Beberapa faktor yang menyebabkan terbatasnya siswa yang melanjutkan ke pendidikan lebih tinggi, dikarenakan beberapa hal, yaitu pemukiman yang tersebar dan berjauhan, ketidakhadiran guru masih cukup tinggi terutama di wilayah pegunungan tengah, keterbatasan tenaga guru dan kurikulum nasional yang diterapkan tidak cukup efektif.
Pendidikan berpola asrama diyakini mampu memajukkan dunia pendidikan di Papua. Sebagai ide awal sasaran sekolah berasrama menyasar siswa kelas 4, 5 dan 6 SD, lalu siswa SMP dan SMA. Pengelola Sekolah bisa dikelola dinas pendidikan kabupaten/pemerintah daerah atau di kerjasama operasionalkan (KSO) dengan yayasan dan bisa juga dilakukan dengan dikerjasamakan pengelolaannya oleh sukarelawan.
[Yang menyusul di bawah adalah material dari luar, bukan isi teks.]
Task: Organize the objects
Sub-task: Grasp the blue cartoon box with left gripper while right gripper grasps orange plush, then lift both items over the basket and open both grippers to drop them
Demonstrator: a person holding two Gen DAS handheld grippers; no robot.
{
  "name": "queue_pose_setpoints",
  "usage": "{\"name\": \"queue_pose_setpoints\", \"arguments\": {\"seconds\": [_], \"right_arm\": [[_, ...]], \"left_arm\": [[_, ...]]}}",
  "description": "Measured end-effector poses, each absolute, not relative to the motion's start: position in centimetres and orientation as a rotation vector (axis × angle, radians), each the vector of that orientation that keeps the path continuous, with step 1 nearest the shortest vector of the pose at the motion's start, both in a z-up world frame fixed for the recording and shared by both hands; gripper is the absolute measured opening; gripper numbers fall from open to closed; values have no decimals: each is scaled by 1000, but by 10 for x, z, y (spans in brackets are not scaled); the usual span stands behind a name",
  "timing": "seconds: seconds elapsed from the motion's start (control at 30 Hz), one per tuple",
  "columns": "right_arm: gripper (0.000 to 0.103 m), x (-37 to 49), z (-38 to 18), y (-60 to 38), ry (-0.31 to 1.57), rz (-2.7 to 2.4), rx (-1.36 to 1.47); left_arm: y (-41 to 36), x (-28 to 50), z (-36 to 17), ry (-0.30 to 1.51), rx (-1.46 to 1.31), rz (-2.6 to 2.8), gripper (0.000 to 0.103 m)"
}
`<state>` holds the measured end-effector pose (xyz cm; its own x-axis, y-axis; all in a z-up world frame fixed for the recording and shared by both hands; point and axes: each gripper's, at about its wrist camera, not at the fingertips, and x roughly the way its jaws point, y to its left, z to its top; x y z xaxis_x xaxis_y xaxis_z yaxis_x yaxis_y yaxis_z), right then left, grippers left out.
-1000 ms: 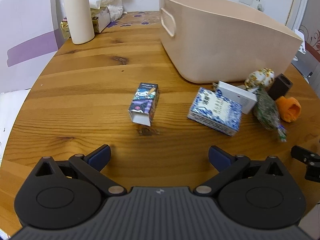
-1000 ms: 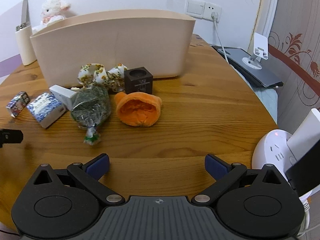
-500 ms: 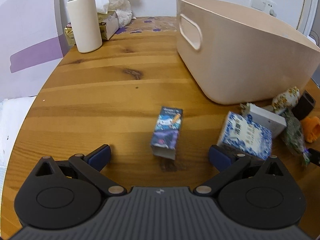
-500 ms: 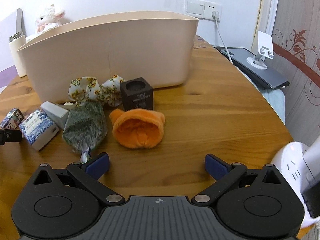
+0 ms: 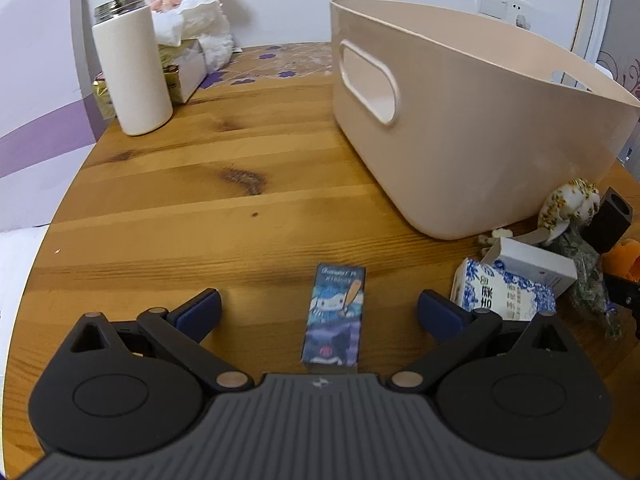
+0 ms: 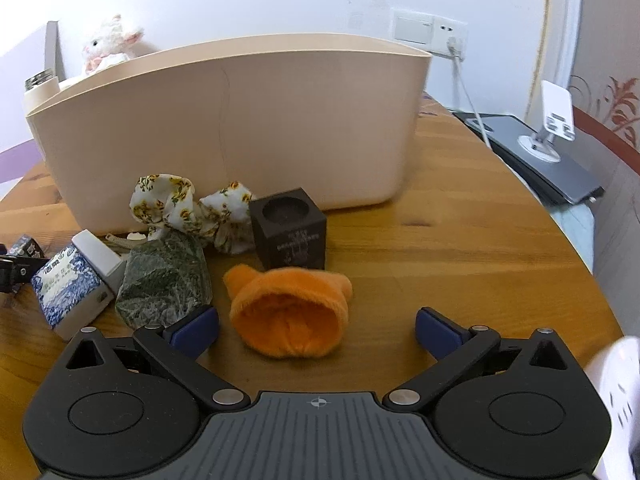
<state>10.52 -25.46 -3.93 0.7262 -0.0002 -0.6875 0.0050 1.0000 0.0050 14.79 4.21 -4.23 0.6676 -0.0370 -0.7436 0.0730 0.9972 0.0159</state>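
Down in the left wrist view, the left gripper (image 5: 319,307) gapes wide around a small cartoon box (image 5: 335,318) lying at six o'clock, untouched. Meanwhile the right gripper (image 6: 317,327), equally wide, frames an orange hat (image 6: 289,311); the bin (image 6: 240,128) stands at twelve.

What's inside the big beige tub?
You can't tell. The beige tub stands taller than both cameras, so only its outer walls and the handle hole show. Its inside is hidden.
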Motion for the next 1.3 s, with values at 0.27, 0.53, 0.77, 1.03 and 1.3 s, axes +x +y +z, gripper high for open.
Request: {"name": "queue_pose_setpoints", "arguments": {"seconds": [0.27, 0.53, 0.77, 1.03, 1.3], "right_arm": [[84, 103, -38, -247, 727, 38, -7], [19, 94, -28, -225, 726, 109, -50], [15, 77, -15, -219, 705, 131, -37], [15, 66, 40, -235, 562, 113, -46], [15, 88, 91, -249, 435, 108, -57]], "left_arm": [[32, 139, -38, 809, 56, -109, 76], [28, 133, -32, 804, -12, -134, 25], [24, 110, -7, 770, -41, -172, 25], [8, 96, 50, 621, 18, -188, 25], [-22, 123, 91, 516, 115, -190, 25]]}}
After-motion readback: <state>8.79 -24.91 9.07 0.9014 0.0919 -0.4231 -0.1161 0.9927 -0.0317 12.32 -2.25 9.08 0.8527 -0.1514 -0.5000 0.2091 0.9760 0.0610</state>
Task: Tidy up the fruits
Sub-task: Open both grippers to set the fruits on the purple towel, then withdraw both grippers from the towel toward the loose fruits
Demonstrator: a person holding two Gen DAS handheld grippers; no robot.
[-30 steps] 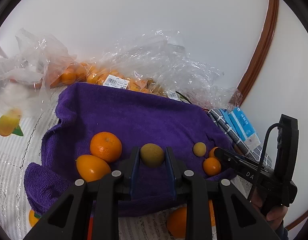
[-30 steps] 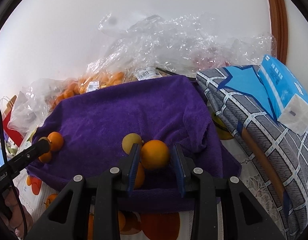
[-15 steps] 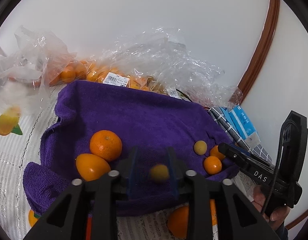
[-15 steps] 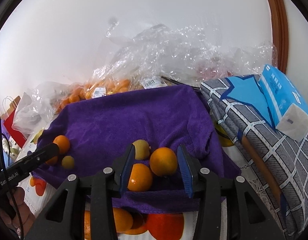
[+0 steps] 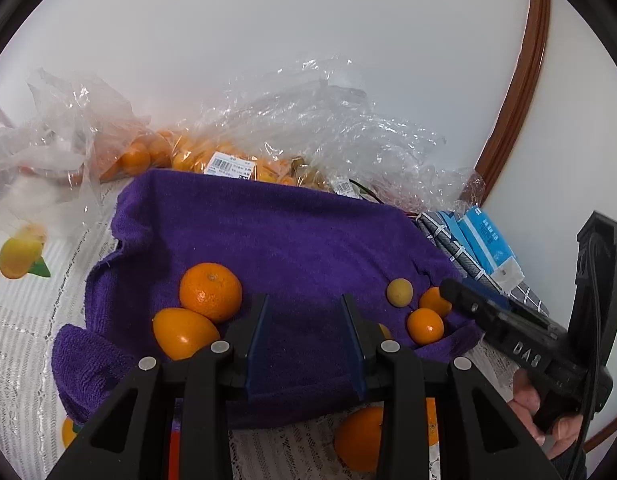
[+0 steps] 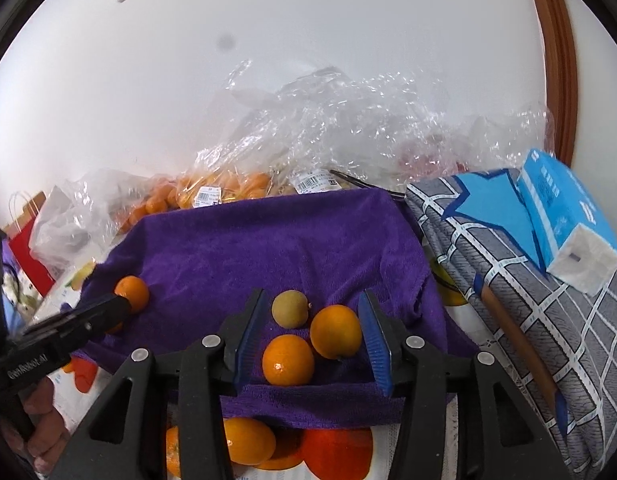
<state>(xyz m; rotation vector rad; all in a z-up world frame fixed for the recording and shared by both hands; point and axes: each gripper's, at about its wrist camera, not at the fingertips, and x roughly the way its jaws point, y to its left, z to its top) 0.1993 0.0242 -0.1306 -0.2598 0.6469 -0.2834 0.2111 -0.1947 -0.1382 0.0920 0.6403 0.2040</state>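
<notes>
A purple towel [image 5: 292,240] is spread over the worktop [image 5: 24,320] as a soft bed, and its raised, rumpled edges are judged to keep round fruit from rolling off. On its left part, in the left wrist view, 2 larger fruits are gathered touching each other: a round orange [image 5: 210,291] with its stem dimple turned up and toward the camera, and nearer, an oval orange fruit [image 5: 184,333] whose long axis runs from near left to far right. On the right part, 3 smaller fruits are clustered: a yellow-green fruit [image 6: 290,309] at the far side, with its stem nub pointing right, a small orange [image 6: 288,359] nearest, and another small orange [image 6: 335,337] to the right. The grouping by size is judged to be the sorting in progress.

The left claw [image 5: 304,340] is held wide and empty over bare towel beside the large pair. The right claw [image 6: 311,340] is likewise spread wide, holding nothing; the small cluster lies between its blades in the view, though contact cannot be told. More oranges remain in the clear plastic bags [image 5: 308,136] at the far edge, and a few lie off the towel near the camera
</notes>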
“Misalnya kita dapat mengambil contoh inovasi yang dilakukan Pemerintah Kabupaten Lanny Jaya, mereka bekerjasama dengan Surya Institute yang dipimpin oleh Prof. Yohanes Surya untuk membangun tiga sekolah berasrama dan dampaknya langsung bisa dirasakan oleh banyak orang, yaitu dalam enam bulan jumlah buta huruf di Lanny Jaya menurun drastis,” pungkas Menteri Bambang.
Global summit Diaspora Indonesia ini digagas oleh perkumpulan diaspora Indonesia yang tersebar di berbagai negara. Khusus tahun ini, tema pertemuan adalah percepatan pembangunan khususnya pendidikan dan kesehatan di Papua.
Selain Menteri Bambang hadir pula Menko Kemaritiman Luhut Pandjaitan, Prof. Herri Utomo yang menjabat presiden Diaspora Indonesia, Staf Ahli Bidang Pemerataan dan Kewilayahan Bappenas Taufik Hanafi serta Edward Wanandi yang menggagas program terobosan pendidikan dan telemedicine di Papua.